Content starts
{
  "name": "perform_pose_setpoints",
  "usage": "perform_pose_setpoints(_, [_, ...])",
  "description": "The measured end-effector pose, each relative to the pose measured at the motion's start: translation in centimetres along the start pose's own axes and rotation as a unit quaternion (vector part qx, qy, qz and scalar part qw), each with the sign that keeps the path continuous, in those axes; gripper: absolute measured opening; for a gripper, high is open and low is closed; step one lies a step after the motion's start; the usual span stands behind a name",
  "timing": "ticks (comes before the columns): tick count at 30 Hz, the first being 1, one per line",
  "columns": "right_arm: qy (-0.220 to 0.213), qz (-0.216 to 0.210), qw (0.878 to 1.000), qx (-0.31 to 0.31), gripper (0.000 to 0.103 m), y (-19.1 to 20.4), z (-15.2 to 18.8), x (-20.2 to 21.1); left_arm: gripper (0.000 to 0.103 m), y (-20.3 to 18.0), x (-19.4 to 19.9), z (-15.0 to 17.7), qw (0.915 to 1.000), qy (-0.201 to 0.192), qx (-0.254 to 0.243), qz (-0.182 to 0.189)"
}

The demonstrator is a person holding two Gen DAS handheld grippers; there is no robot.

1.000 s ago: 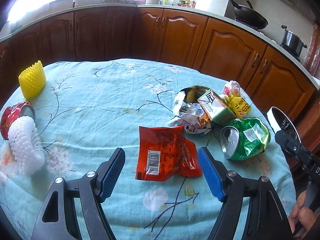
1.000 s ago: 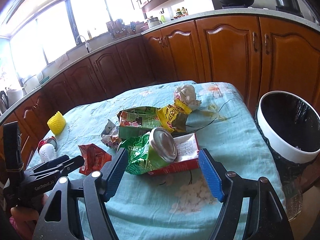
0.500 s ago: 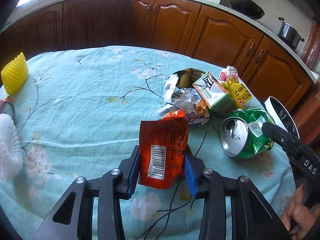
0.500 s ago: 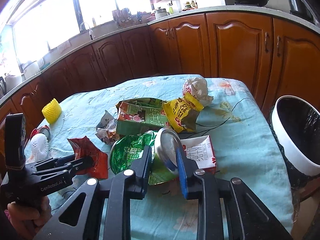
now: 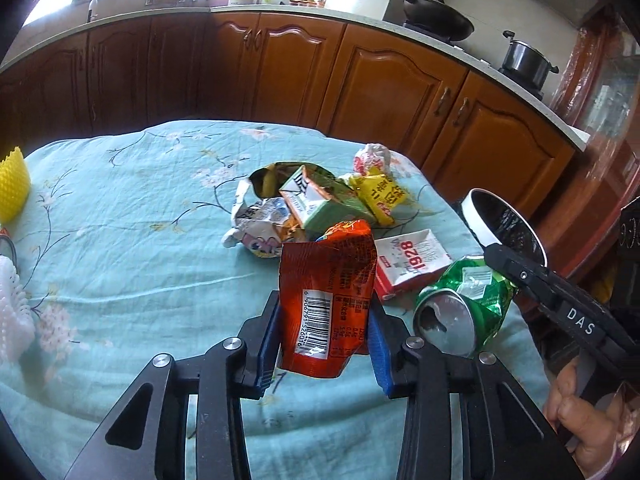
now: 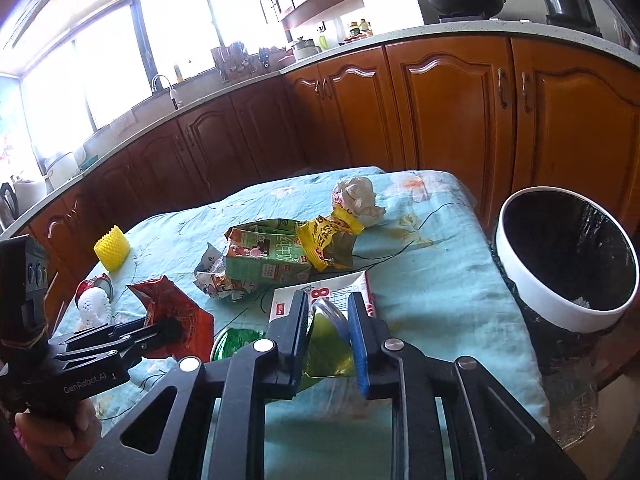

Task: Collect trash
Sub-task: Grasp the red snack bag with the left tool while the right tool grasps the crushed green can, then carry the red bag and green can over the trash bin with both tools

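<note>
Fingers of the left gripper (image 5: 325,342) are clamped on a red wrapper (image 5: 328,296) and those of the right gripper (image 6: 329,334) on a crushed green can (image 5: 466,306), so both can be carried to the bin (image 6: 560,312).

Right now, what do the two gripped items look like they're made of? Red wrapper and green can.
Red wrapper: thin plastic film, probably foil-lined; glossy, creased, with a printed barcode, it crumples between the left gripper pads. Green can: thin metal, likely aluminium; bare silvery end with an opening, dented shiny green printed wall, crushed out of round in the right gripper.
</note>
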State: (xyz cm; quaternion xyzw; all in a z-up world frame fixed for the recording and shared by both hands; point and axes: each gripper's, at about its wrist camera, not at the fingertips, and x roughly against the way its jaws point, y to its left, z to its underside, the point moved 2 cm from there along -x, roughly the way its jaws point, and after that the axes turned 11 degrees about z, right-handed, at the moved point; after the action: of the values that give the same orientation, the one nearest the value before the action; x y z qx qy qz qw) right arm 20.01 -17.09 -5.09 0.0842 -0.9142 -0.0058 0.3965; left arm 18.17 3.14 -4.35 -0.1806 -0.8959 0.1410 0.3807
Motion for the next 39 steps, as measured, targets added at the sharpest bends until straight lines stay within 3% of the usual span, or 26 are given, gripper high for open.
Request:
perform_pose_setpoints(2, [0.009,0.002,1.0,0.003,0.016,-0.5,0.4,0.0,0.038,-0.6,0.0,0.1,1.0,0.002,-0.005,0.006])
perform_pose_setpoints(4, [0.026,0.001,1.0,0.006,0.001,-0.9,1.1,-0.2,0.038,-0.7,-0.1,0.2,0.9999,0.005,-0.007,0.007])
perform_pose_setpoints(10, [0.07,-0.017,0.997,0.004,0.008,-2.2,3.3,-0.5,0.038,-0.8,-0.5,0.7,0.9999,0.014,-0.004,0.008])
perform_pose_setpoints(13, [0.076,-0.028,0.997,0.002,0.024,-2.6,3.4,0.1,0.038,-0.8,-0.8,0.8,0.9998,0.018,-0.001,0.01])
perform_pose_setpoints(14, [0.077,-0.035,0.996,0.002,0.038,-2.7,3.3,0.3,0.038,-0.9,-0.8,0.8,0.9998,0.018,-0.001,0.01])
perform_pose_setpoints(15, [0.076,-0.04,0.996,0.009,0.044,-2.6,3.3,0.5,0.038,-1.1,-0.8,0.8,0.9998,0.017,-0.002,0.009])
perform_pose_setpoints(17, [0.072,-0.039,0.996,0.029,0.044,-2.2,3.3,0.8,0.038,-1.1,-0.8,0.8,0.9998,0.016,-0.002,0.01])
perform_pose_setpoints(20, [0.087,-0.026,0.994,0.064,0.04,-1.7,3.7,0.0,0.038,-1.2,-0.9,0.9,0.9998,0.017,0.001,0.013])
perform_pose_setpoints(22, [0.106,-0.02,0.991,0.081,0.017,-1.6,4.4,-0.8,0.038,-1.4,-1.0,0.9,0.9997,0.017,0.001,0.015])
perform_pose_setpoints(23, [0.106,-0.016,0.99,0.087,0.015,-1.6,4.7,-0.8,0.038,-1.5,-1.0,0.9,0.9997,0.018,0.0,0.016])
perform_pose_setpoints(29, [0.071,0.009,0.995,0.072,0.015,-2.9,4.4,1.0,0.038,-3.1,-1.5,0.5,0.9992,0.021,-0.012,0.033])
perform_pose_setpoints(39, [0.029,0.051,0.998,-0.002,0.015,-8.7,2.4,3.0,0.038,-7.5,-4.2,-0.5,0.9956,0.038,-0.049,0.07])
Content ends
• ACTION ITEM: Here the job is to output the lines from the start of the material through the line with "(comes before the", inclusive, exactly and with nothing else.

• OUTPUT OF THE EXERCISE:
{
  "name": "perform_pose_setpoints",
  "usage": "perform_pose_setpoints(_, [_, ...])",
  "description": "The measured end-effector pose, each relative to the pose measured at the motion's start: translation in centimetres along the start pose's own axes and rotation as a unit quaternion (vector part qx, qy, qz and scalar part qw), each with the sign that keeps the path continuous, in those axes; gripper: absolute measured opening; for a gripper, high is open and low is closed; step one lies a step after the motion's start; the usual span stands behind a name",
  "timing": "ticks (comes before the columns): tick count at 30 Hz, the first being 1, one per line",

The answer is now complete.